Aim of the exercise - Where the line with "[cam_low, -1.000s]" appears below, start writing out lines exactly, and finish with the line with "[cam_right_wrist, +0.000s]", which is included; write out nothing else.

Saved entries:
-------

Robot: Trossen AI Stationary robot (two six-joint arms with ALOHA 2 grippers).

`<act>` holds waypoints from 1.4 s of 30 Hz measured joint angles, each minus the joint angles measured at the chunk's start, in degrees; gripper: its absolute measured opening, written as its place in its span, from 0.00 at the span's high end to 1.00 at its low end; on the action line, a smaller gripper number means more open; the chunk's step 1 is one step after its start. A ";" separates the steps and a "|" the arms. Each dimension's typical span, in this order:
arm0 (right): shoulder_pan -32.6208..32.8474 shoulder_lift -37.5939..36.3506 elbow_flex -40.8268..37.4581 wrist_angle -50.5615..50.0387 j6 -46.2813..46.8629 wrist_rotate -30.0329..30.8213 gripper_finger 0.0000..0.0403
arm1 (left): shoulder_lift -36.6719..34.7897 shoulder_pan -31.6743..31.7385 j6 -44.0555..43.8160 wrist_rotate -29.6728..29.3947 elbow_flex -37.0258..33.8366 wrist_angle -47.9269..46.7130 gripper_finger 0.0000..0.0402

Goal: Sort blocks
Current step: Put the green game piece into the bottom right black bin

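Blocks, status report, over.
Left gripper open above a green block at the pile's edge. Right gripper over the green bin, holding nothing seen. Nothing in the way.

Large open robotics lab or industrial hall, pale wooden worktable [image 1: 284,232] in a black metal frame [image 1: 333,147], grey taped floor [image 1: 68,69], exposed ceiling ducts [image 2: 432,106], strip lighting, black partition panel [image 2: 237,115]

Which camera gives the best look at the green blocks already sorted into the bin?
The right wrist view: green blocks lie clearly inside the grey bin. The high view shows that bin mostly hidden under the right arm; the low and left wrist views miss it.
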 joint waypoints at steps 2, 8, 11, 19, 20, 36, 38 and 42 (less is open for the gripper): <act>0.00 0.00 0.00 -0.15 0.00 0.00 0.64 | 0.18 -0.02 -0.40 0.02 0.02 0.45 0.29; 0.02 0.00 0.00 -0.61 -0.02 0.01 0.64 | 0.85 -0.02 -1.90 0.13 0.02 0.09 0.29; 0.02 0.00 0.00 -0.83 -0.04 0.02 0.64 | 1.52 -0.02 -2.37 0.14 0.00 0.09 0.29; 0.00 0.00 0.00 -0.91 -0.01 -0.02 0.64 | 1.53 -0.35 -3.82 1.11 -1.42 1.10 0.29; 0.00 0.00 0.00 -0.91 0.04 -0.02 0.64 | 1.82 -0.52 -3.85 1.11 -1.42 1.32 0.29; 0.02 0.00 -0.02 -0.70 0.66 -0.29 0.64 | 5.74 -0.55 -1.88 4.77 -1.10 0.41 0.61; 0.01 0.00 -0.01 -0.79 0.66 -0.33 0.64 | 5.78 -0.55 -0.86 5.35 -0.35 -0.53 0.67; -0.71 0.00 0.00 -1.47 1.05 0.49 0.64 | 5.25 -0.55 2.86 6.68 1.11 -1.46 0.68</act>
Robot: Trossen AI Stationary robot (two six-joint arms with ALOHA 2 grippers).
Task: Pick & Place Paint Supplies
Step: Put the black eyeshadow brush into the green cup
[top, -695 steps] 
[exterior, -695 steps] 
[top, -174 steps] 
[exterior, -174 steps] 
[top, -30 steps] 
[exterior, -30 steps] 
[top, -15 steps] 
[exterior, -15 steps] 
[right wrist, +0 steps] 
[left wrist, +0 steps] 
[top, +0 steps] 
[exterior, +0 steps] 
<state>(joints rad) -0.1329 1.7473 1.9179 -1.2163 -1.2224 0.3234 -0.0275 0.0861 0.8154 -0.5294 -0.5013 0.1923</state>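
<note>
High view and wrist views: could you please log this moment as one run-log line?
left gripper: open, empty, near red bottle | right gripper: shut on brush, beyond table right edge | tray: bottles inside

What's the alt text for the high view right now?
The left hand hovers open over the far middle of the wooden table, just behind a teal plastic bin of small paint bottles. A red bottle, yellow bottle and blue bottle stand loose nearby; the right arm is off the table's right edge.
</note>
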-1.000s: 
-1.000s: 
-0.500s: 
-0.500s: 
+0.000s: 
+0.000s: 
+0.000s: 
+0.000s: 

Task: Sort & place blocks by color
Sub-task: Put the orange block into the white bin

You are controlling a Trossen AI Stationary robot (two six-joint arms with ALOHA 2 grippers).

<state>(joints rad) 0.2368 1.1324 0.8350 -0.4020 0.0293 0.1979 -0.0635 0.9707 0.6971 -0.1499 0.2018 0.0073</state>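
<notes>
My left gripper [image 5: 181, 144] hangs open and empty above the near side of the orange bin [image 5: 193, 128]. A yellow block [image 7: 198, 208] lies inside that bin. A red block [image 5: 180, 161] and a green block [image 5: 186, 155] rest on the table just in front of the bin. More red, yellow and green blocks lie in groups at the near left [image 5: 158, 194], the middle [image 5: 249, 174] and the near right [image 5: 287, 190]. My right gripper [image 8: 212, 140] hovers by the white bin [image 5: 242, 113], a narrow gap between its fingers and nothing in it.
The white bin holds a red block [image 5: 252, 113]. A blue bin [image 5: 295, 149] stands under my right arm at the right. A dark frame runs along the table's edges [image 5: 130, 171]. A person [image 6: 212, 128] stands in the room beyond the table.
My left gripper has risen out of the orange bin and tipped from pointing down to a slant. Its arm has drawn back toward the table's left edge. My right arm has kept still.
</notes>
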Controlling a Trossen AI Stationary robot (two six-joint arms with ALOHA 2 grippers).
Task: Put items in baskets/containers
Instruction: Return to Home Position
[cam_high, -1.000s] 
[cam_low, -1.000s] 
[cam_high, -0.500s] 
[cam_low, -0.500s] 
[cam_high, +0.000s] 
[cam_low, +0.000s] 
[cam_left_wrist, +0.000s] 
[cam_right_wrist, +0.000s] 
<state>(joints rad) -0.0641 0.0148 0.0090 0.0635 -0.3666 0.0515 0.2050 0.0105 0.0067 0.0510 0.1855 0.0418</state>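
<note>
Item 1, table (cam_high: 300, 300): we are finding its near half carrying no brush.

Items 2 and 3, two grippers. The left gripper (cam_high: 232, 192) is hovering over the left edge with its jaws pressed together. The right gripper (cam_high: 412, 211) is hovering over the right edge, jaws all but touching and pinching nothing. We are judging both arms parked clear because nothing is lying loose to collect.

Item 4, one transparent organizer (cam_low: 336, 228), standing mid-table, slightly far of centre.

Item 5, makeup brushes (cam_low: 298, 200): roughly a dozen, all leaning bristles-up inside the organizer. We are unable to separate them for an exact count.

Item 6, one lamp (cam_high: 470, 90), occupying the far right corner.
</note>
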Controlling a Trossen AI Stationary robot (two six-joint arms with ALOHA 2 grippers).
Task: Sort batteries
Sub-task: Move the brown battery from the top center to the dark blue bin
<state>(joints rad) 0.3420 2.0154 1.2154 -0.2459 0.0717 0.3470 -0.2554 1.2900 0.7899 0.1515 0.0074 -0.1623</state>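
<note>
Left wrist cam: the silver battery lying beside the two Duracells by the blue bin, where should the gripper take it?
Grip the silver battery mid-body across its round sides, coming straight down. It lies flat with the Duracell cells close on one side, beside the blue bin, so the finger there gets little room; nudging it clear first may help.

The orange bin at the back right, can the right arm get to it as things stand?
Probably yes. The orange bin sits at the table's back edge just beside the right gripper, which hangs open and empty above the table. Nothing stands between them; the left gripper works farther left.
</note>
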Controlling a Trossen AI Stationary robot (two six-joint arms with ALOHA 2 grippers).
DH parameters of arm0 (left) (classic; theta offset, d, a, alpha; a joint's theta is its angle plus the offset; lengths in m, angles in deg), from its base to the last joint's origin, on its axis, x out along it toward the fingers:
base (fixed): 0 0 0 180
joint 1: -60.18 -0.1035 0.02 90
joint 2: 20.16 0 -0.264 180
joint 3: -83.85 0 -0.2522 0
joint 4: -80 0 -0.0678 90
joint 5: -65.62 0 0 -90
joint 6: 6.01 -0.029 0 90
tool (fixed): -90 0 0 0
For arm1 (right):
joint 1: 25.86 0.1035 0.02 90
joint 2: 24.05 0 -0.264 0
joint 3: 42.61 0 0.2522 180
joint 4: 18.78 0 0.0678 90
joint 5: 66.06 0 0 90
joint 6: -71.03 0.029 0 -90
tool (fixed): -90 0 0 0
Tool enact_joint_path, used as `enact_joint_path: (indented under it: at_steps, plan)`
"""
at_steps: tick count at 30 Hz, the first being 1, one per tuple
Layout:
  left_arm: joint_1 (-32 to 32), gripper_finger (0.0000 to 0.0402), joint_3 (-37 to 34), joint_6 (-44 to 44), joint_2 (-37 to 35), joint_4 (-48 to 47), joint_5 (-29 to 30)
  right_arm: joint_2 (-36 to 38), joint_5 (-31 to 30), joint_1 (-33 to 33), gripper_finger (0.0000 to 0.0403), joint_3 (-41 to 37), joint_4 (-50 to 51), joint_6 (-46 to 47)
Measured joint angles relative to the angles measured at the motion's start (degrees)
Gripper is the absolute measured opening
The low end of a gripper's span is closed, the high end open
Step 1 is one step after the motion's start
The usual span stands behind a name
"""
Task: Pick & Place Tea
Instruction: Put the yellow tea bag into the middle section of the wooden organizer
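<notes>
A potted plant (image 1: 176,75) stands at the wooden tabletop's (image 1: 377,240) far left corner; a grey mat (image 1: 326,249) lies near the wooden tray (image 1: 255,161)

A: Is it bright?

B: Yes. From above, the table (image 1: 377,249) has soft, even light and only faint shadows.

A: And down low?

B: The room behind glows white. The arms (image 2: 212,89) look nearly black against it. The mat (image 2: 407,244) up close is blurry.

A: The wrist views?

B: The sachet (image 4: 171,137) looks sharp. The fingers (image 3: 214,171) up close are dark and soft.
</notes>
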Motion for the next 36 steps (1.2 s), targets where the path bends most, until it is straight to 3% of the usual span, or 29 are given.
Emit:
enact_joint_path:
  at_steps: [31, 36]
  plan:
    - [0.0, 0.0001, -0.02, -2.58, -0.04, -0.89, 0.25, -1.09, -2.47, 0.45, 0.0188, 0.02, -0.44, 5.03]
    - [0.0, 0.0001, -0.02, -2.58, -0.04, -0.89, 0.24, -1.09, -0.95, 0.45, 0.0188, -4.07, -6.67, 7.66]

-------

The answer -
[cam_low, -1.000s] 
[cam_high, -0.500s] 
[cam_low, -0.500s] 
[cam_high, +0.000s] 
[cam_low, +0.000s] 
[cam_left_wrist, +0.000s] 
[cam_right_wrist, +0.000s] 

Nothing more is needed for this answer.